■ Goal of the exercise
Could you copy out every line of the data where the word "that" occurs?

▼

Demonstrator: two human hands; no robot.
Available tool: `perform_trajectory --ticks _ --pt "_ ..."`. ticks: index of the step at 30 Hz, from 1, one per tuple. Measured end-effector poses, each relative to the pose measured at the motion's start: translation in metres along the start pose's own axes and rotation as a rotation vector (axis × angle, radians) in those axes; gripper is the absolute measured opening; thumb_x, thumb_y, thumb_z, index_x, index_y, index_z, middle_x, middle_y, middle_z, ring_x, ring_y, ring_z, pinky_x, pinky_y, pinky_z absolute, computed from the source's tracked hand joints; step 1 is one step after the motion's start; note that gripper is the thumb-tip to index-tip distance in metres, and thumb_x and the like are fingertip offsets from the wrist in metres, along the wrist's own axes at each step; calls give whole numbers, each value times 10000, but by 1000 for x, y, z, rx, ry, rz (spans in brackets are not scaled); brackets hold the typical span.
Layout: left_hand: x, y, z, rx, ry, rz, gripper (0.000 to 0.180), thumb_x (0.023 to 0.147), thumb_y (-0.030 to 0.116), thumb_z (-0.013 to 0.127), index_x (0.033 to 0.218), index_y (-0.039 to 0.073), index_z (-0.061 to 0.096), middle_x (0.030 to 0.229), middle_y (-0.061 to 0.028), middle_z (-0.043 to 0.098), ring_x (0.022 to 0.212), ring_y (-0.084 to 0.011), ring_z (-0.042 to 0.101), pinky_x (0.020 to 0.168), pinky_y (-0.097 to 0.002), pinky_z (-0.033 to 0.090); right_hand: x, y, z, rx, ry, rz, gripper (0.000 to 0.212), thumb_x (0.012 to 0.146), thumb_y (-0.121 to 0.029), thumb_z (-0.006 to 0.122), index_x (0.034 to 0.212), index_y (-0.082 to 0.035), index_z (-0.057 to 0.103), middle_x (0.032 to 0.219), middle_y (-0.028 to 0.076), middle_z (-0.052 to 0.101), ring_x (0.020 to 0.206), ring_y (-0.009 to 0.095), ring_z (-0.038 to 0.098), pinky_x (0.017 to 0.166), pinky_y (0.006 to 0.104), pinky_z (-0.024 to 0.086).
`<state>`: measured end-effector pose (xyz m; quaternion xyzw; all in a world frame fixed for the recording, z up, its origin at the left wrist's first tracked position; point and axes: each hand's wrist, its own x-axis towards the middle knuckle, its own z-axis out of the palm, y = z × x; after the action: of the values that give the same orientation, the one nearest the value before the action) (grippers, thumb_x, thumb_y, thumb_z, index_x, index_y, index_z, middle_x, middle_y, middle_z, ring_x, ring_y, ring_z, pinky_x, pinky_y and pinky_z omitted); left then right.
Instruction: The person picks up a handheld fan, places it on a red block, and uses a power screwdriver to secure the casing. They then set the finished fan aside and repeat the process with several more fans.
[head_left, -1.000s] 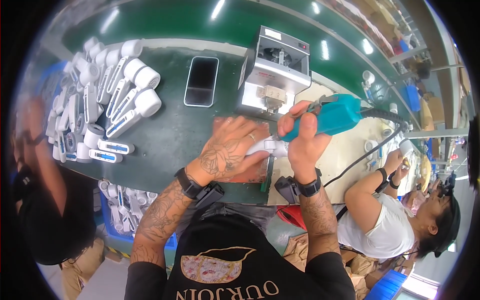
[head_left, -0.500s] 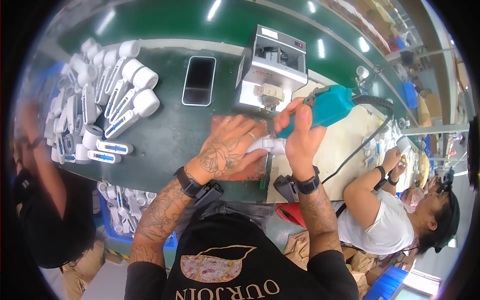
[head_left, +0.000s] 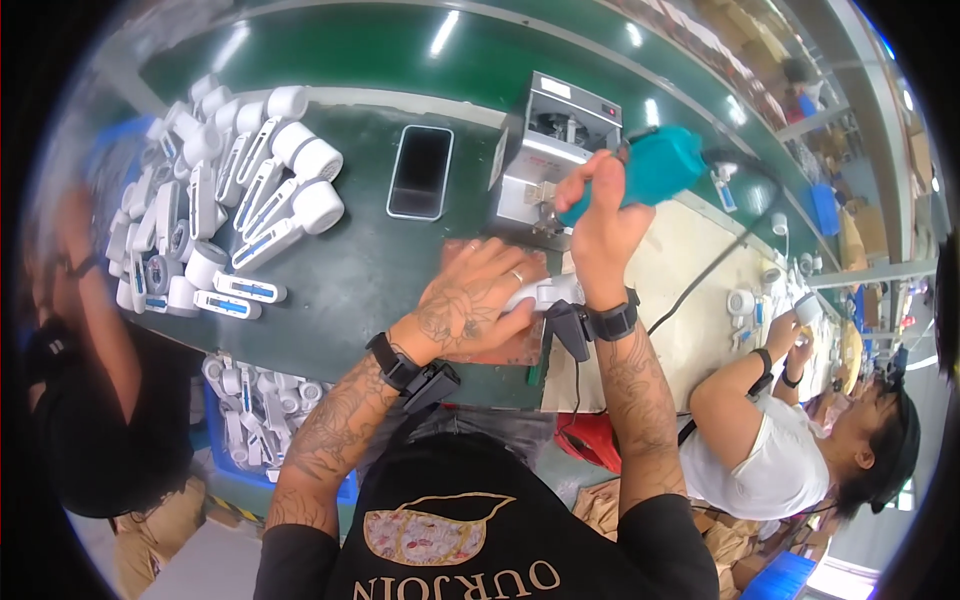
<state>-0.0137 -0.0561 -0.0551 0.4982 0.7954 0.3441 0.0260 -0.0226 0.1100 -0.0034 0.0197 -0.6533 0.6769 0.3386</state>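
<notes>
My left hand [head_left: 475, 295] is closed over a white plastic piece with a rounded end [head_left: 556, 291], keeping it down on a reddish-brown mat [head_left: 523, 348]. Much of the piece is under my fingers. In my right hand [head_left: 607, 225] is a teal power screwdriver [head_left: 660, 165] with a black cord at its back end. Its front end is close to the metal nozzle of a grey box-shaped machine [head_left: 575, 105]; whether they touch, I cannot tell. The screwdriver is raised, apart from the white piece.
White round-headed handles with blue strips [head_left: 255, 190] are piled at the left. A phone [head_left: 420, 172] lies beside the machine. Below the table edge stands a blue crate [head_left: 225, 440] of similar parts. Co-workers sit at left and right [head_left: 750, 430]. The cord [head_left: 700, 280] crosses the right side.
My right hand has lifted the screwdriver away from the white piece, up toward the machine's front. The left hand stays on the piece. The whole view has shifted slightly.
</notes>
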Motion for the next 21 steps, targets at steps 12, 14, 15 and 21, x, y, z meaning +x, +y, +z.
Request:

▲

■ Answer space
Available tool: `perform_trajectory --ticks _ --pt "_ ..."`. ticks: index of the step at 30 Hz, from 1, one per tuple. Measured end-effector poses, each relative to the pose measured at the motion's start: translation in metres along the start pose's own axes and rotation as a rotation vector (axis × angle, radians) in those axes; gripper is the absolute measured opening; thumb_x, thumb_y, thumb_z, index_x, index_y, index_z, middle_x, middle_y, middle_z, ring_x, ring_y, ring_z, pinky_x, pinky_y, pinky_z absolute, computed from the source's tracked hand joints; step 1 is one step after the motion's start; note that gripper is the thumb-tip to index-tip distance in metres, and thumb_x and the like are fingertip offsets from the wrist in metres, along the wrist's own axes at each step; calls give whole numbers, each value times 10000, but by 1000 for x, y, z, rx, ry, rz (spans in brackets are not scaled); brackets hold the typical span.
`<state>`: measured end-effector pose (xyz m; quaternion xyzw; all in a world frame fixed for the recording, z up, its origin at the left wrist's first tracked position; point and axes: each hand's wrist, its own x-axis towards the middle knuckle, its own z-axis out of the palm, y = z × x; after the action: of the values that give the same orientation, the one nearest the value before the action) (grippers, thumb_x, thumb_y, thumb_z, index_x, index_y, index_z, middle_x, middle_y, middle_z, ring_x, ring_y, ring_z, pinky_x, pinky_y and pinky_z omitted); left then right.

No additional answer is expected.